L’ouragan Matthew les a particulièrement occupés du 6 au 17 octobre dernier en Caroline du Sud. Il leur a fallu trois jours pour s’y rendre avant de pouvoir s’installer à Darlington. Au moins 15 000 équipes se sont affairées à redonner le courant à la population de la Floride à la Caroline du Nord.

Ils racontent avec autant de frénésie que lorsqu’ils s’y trouvaient les 19 journées de 16 heures passées à Long Island à la suite de l’ouragan Sandy en 2013. Comme toutes les chambres d’hôtel étaient occupées par les sinistrés, les monteurs de lignes couchaient sur des matelas dans la salle de conférence d’une caserne de pompiers. «Les pompiers nous cuisinaient le déjeuner, venaient nous porter un lunch pour le dîner et nous servaient le souper le soir.
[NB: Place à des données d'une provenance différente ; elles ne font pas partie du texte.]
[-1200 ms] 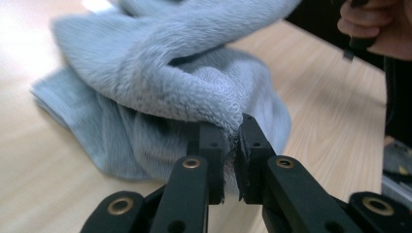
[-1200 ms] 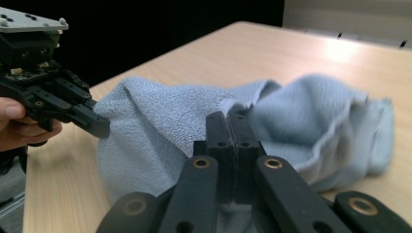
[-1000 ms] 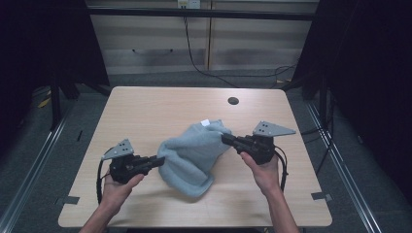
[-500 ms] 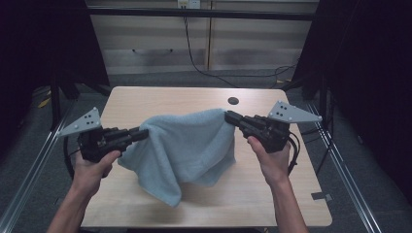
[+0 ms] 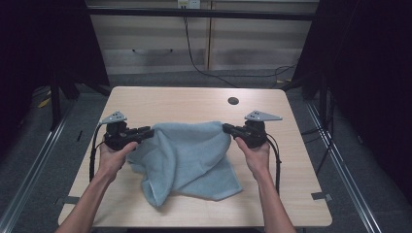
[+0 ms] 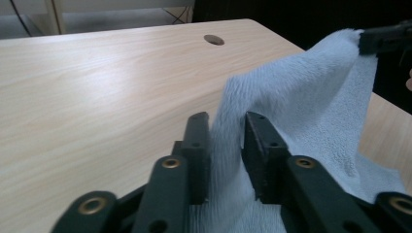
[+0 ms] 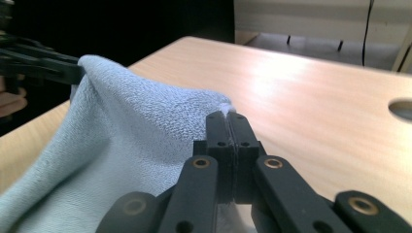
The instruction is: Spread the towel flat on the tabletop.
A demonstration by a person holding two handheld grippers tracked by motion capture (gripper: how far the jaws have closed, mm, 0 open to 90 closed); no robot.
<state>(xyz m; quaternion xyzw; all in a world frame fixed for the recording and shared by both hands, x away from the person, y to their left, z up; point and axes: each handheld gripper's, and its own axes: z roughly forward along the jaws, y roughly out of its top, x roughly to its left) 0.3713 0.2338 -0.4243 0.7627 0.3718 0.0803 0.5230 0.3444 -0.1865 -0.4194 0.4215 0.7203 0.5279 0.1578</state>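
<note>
Work in hand: we judge that we are spreading a light blue towel [image 5: 187, 158] flat on the worktop [image 5: 194, 99], each tool holding one corner of its far edge.

Left tool [image 5: 145, 132]: its jaws have just been opening; in the left gripper view the towel [image 6: 311, 111] runs up between the two pads [image 6: 199, 145] with a gap on each side, so the corner is let go, not pinched.

Right tool [image 5: 229, 128]: clenched on the towel's other far corner; in the right gripper view the jaws meet with a tuft of towel [image 7: 145, 145] showing at their tips.

Why held so: the two tools are well apart, so the far edge is drawn out between them and the cloth can lie down open instead of bunched.

Where the towel is: in the middle of the worktop, its far edge lifted between the tools, the rest draped toward the near edge; a fold lies across it and the near left part is still rumpled.

Why the left lets go first: our guess is that this corner already sits low enough to stay put.

Containers: none on the worktop; the one opening is a small round hole [image 5: 233, 101] near the far edge, right of the middle, with nothing in it.

Next move, as we judge it: free the right corner, then smooth out the fold.
</note>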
On était une soixantaine d’hommes à loger là», raconte Jacques Rioux.

Encore la fin de semaine dernière, rejoints par d’autres retraités des quatre coins du Québec, les Victoriavillois s’embarquaient à bord d’une vingtaine de camions garés derrière la rôtisserie St-Hubert à Victoriaville. Cette aventure-là aura été de courte durée, les monteurs américains ayant finalement eu le temps de redonner l’électricité aux 7000 clients du Vermont qui en étaient privés le soir où ils sont partis. Leur voyage s’est arrêté à Burlington.

De l’adrénaline

C’est leur expérience d’un métier qui les passionne toujours, l’adrénaline que leur procurent ces travaux d’urgence qui les incite à s’embarquer ainsi dans de telles expéditions.
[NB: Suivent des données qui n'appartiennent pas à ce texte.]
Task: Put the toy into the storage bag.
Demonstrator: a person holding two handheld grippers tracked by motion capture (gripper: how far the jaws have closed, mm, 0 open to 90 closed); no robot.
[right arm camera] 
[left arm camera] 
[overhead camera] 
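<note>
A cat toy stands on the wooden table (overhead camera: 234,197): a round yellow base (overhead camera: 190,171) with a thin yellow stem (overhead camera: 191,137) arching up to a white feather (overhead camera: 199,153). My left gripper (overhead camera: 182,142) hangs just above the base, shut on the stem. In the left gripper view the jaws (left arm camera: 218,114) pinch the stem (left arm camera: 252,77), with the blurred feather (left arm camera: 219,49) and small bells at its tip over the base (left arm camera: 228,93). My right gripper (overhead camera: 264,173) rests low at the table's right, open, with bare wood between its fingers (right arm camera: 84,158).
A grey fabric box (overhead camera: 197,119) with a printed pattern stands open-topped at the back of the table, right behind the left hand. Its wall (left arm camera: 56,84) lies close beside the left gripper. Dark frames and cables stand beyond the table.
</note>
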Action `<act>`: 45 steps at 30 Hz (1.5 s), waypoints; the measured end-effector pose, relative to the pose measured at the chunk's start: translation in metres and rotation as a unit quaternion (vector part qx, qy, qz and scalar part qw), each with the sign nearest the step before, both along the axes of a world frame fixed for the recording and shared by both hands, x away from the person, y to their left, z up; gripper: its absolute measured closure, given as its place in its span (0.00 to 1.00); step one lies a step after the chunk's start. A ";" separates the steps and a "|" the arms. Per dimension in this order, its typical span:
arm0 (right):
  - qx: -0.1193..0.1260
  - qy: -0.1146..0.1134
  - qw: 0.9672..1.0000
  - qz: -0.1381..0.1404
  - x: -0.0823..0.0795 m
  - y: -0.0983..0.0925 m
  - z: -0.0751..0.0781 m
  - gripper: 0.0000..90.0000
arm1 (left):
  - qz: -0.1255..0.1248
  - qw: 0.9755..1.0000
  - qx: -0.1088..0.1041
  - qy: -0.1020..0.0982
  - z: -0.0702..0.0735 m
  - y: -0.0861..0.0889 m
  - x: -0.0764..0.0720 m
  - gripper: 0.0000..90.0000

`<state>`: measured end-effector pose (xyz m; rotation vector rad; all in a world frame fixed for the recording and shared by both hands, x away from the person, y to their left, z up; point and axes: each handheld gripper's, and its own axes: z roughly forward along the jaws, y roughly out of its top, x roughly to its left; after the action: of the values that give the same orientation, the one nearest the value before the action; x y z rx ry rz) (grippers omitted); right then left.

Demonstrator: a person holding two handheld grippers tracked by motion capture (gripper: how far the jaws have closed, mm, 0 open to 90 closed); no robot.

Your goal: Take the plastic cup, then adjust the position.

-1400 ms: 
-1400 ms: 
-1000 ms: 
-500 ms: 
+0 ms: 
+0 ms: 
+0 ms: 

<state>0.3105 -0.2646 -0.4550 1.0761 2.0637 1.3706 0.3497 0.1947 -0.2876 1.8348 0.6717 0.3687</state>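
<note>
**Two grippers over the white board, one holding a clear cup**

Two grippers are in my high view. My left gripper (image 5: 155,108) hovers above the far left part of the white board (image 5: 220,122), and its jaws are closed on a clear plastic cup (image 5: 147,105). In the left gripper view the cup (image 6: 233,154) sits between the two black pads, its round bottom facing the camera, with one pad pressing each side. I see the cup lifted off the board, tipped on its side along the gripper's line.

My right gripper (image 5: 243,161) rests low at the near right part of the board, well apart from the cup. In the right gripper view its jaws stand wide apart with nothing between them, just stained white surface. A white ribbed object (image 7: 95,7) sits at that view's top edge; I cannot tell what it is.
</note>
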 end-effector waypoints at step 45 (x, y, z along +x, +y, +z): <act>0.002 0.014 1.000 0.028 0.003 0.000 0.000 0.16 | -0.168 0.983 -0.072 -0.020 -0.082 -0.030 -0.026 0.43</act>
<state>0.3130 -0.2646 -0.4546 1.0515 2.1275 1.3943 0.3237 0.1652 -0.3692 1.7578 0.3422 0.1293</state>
Ils partent sans trop savoir quand ils reviendront. Même les épouses savent les suivre de loin, s’informant des conditions météorologiques, dénombrant le nombre de pannes. Elles ont une bonne idée du moment où les hommes reviendront… dans pas long ou dans plusieurs jours.

Les monteurs connaissent la nature du boulot qui les attend. Et souvent, parce qu’ils sont vite appelés en renfort, ils se retrouvent eux-mêmes dans la tourmente.

C’est ce qui s’est produit à la suite de Matthew, alors que la fermeture de l’autoroute 95 les a forcés à changer de destination. «On n’a finalement pas eu à travailler au bord de la mer où il y avait encore plus de dégâts.»

Qu’il s’agisse d’une tempête de neige ou d’un ouragan, ils savent que leur expertise, leurs trucs et leurs astuces demeurent d’une grande utilité, relevant quasi de l’aide humanitaire.

Il n’est pas rare qu’ils soient applaudis lorsqu’ils rebranchent des clients privés d’électricité depuis plusieurs jours, dit Denis Houle. «Les gens nous sont reconnaissants et veulent même nous nourrir pendant qu’on travaille.»

Même s’ils sont retraités depuis sept ans (dans le cas de MM. Houle et Rioux), «le métier ne se perd pas, c’est un peu comme un joueur de hockey». Et puis, qu’il s’agisse d’un réseau canadien ou américain, le travail demeure foncièrement le même. Il s’agit de rétablir le système de distribution, replanter des poteaux, raccorder des clients, travailler de concert avec les émondeurs. Suivre le plan de match des «birddogs» qui les guident vers les secteurs sinistrés et les branchements à faire.

Entre verglas et ouragan…

Ils se souviennent évidemment de la tempête de verglas de 1998 au Québec. Le spectacle des pylônes affaissés, des poteaux tombés était certes désolant, rappelle M. Rioux qui revenait alors de vacances. «J’en pleurais presque.»

Reste que là où ils sont allés, aux États-Unis surtout, les tempêtes et les ouragans causent de bien pires dégâts, faisant des morts, des blessés, détruisant des propriétés, rappelle M. Rioux, le plus âgé des trois.

Ces «sprints» bouleversent leur quotidien, mais ils s’y élancent avec le sentiment que leur expertise d’une trentaine d’années peut encore et toujours servir, que leur contribution relève du service essentiel.

D’ailleurs, tant M. Houle que M. Rioux n’ont jamais vraiment retraité. Durant trois ans, le premier a enseigné son métier au centre de formation de Lévis alors que, depuis huit ans, de manière saisonnière, le second parcourt routes et rangs afin de vérifier la condition du réseau et des structures.